# TO DO
Although pictures appear in the entries below, leave them out and print exactly the lines from the first line through the line containing "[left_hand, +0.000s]".

Recorded data:
+++
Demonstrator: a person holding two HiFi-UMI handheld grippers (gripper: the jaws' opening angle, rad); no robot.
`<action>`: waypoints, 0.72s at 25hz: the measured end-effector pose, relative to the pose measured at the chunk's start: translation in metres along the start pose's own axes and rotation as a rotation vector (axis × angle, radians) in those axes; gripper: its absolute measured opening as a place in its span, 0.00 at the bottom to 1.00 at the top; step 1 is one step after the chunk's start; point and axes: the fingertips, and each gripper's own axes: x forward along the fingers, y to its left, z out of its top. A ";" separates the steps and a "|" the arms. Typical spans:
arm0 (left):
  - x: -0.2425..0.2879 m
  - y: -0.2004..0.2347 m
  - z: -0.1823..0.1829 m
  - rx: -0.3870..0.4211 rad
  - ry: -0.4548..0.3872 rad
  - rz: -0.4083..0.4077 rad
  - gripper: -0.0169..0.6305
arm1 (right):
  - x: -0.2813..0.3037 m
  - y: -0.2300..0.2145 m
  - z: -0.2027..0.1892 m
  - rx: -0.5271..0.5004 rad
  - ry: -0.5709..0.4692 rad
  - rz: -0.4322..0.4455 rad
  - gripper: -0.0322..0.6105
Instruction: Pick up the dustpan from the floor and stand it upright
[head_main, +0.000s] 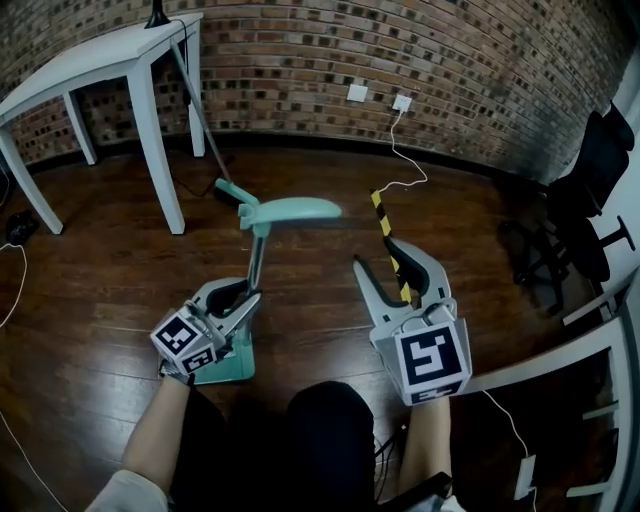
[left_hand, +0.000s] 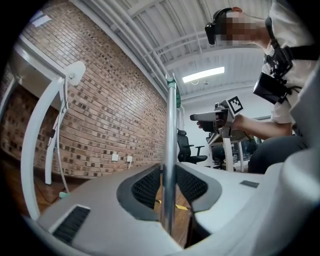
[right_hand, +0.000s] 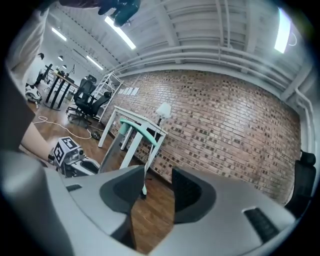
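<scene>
The dustpan stands upright on the wooden floor: teal pan (head_main: 228, 364) at the bottom, metal pole (head_main: 257, 262) rising to a teal handle (head_main: 295, 210). My left gripper (head_main: 244, 298) is low on that pole. In the left gripper view the pole (left_hand: 171, 130) runs straight up between the dark pads (left_hand: 148, 188), which close on it from both sides. My right gripper (head_main: 375, 254) hovers to the right of the dustpan, apart from it, jaws wide and empty. In the right gripper view, the right gripper (right_hand: 152, 192) faces the teal handle (right_hand: 137, 129) and the left gripper (right_hand: 75, 161).
A white table (head_main: 100, 60) stands at the back left with a thin stick (head_main: 195, 100) leaning on it. Yellow-black tape (head_main: 383, 222) and a white cable (head_main: 400, 150) lie on the floor ahead. An office chair (head_main: 590, 200) and a white frame (head_main: 560, 350) are at the right.
</scene>
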 end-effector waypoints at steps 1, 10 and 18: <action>-0.003 0.002 0.001 0.004 0.003 0.005 0.21 | 0.001 0.001 0.000 0.001 -0.001 0.004 0.33; -0.032 0.014 0.013 -0.004 -0.017 0.051 0.22 | 0.007 0.002 0.000 0.021 -0.074 0.023 0.33; -0.065 0.030 0.028 0.166 0.051 0.229 0.14 | 0.002 -0.009 -0.007 0.081 -0.171 0.048 0.14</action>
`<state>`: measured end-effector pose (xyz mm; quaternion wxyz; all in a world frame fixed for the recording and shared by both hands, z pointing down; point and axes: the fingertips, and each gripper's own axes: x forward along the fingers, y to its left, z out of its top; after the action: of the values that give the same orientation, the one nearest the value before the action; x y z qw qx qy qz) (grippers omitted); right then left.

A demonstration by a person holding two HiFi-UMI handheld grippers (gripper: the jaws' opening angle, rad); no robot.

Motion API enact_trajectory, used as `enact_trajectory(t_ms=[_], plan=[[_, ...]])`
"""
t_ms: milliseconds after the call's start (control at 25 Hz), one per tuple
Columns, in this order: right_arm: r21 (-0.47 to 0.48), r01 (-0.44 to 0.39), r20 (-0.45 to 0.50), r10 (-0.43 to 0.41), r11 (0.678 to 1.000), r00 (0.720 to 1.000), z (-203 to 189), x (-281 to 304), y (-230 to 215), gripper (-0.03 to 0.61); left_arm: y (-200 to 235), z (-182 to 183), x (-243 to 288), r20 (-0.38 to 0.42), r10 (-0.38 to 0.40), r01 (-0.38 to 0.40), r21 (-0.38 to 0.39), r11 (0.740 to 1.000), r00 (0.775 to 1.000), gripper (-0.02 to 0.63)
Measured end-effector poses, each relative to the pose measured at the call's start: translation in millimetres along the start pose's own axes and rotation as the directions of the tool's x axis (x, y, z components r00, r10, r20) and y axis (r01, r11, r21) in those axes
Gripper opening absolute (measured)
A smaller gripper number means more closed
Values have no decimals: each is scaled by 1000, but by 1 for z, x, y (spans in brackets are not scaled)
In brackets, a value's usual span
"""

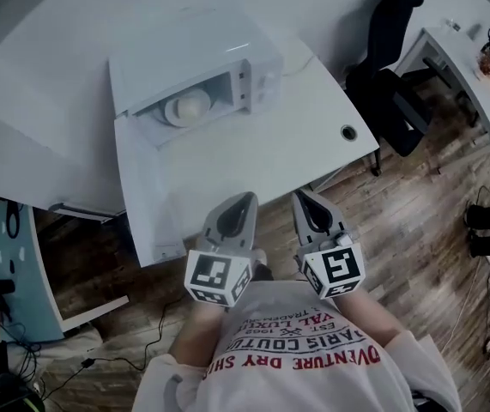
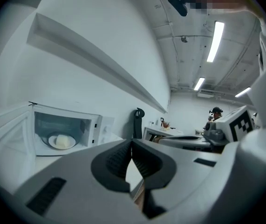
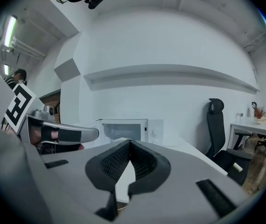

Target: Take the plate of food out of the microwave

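Fingers (image 2: 116, 161) on your left gripper (image 1: 245, 198) are shut tip to tip, nothing between them. Same on your right gripper (image 1: 301, 195): its fingers (image 3: 115, 162) meet at the tips, empty. Both grippers sit side by side low in the head view, just off the near edge of the surface (image 1: 296, 148). They are close but not touching, tips aimed up-frame toward the microwave (image 1: 195, 74). Each carries a marker cube (image 1: 217, 278) at its rear, close to your chest.

The microwave stands at the far end of the surface against the wall, upper centre-left of the head view. Its door (image 2: 4, 136) is swung open, at the left edge of the left gripper view. The plate (image 1: 174, 112) lies inside the cavity with a pale mound of food (image 1: 192, 105) on it, well apart from both grippers. In the left gripper view it shows at lower left.

Right of the microwave there is a round cable hole (image 1: 348, 132) near the surface's right edge. A black office chair (image 1: 392, 67) is at upper right, beside a second white surface (image 1: 459, 63). Wood floor (image 1: 416, 230) runs along the right of frame.
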<state>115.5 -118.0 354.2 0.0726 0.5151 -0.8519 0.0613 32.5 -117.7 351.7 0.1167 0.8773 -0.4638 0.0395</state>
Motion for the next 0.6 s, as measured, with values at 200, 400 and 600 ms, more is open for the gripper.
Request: enact_trajectory(t_ms=[200, 400, 600], plan=[[-2, -22, -2, 22, 1000, 1000, 12, 60, 2, 4, 56, 14, 17, 17, 62, -61, -12, 998, 998, 8], [-8, -91, -8, 91, 996, 996, 14, 107, 7, 3, 97, 13, 26, 14, 134, -134, -44, 990, 991, 8], [-24, -171, -30, 170, 985, 985, 9, 152, 1, 3, 130, 10, 45, 14, 223, -221, -77, 972, 975, 8]])
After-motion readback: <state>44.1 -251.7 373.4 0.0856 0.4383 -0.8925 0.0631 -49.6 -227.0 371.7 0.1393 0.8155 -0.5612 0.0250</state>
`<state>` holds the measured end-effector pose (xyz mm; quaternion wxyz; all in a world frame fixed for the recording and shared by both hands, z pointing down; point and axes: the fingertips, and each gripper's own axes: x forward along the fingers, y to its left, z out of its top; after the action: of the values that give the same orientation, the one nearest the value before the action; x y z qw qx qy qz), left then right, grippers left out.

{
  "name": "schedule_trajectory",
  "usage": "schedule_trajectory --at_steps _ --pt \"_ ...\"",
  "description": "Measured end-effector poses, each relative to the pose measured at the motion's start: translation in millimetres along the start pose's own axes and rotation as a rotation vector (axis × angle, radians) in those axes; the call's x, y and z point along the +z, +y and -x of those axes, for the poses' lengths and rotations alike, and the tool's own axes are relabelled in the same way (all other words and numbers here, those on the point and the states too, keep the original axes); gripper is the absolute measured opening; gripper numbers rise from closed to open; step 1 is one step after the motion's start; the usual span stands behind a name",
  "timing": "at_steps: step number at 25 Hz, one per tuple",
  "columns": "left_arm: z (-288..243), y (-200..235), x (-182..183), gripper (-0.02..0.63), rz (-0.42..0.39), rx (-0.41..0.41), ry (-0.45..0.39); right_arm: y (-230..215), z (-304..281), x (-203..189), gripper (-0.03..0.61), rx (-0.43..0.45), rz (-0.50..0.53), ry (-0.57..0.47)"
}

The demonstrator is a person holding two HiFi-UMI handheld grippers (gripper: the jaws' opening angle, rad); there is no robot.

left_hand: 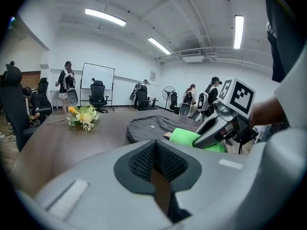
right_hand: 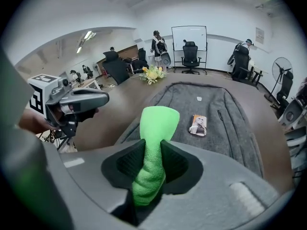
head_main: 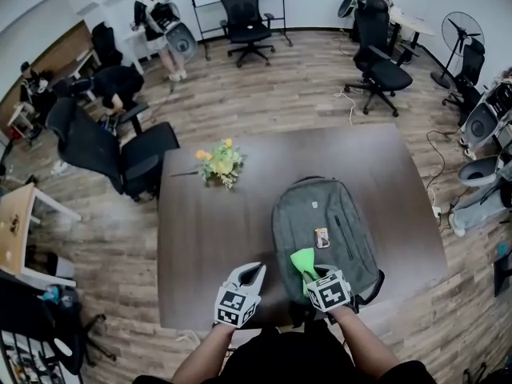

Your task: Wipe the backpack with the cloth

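My R gripper [right_hand: 152, 153] pinches the green cloth [head_main: 302, 261], free end out over the backpack's [head_main: 324, 214] near edge ready to wipe, while my L gripper [left_hand: 154, 152], jaws pressed together on 0, hangs just left of the backpack.

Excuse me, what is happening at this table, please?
A person stands at the brown table with a tool in each hand. The right tool is shut on a green cloth and hangs over the near end of the grey backpack, which lies flat on the table. Whether the cloth touches the backpack, I cannot tell. The left tool is shut and empty, over the table beside the backpack. A bunch of flowers lies farther back.
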<state>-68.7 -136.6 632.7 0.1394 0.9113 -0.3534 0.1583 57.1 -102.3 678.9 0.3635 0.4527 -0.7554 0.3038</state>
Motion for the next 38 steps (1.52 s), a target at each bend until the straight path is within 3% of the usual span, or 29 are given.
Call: schedule_trajectory --at_steps 20,30,34,38 --pt "-34.3 -32.8 6.1 0.02 -0.028 -0.06 0.015 -123.1 49.1 -29.3 0.098 -0.299 0.015 0.014" --pt "-48.1 -43.5 15.8 0.02 -0.032 -0.063 -0.004 -162.6 67.3 -43.0 0.099 -0.341 -0.028 0.016" --pt "-47.7 -38.7 27.5 0.02 0.002 -0.047 -0.031 -162.2 74.0 -22.8 0.098 -0.336 -0.013 -0.063" --pt "-38.1 -19.0 54.9 0.02 0.073 0.002 -0.11 -154.8 84.6 15.9 0.098 -0.325 0.034 -0.222"
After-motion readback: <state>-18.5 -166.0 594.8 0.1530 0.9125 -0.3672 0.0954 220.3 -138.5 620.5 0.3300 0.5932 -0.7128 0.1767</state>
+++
# ANSWER TO THE PROBLEM
Demonstrator: a person holding two HiFi-UMI handheld grippers (gripper: the jaws' opening angle, rad); no robot.
`<action>`: waypoints, 0.72s at 25hz: the measured end-effector pose, relative to the pose measured at the chunk's start: translation in metres along the start pose's own axes and rotation as a rotation vector (axis × angle, radians) in those axes; gripper: its absolute measured opening as a place in its span, 0.00 at the bottom to 1.00 at the top; step 1 is one step after the chunk's start; point and axes: the fingertips, and each gripper's own axes: x forward along the fingers, y to its left, z out of its top. A ";" separates the steps and a "|" the arms. Typical spans:
arm0 (left):
  - x: -0.2425..0.2879 m
  - y: -0.2004..0.2347 m
  - z: -0.1823..0.1829 m
  - rx: -0.3870..0.4211 rad
  - ry: -0.4548..0.3872 rad
  - rz: -0.4083..0.4077 rad
  - gripper: -0.0169..0.6305
arm1 (right):
  - x: -0.2813..0.3037 m
  - y: -0.2300..0.2145 m
  - z: -0.2027..0.1892 m
  - rx: -0.5271..0.5004 rad
  - ry: -0.5709..0.4692 rad
  - rz: -0.4322..0.4455 rad
  - gripper: -0.0322..0.6105
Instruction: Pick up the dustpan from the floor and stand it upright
[head_main, +0.000s] 
[left_hand, +0.000s] 

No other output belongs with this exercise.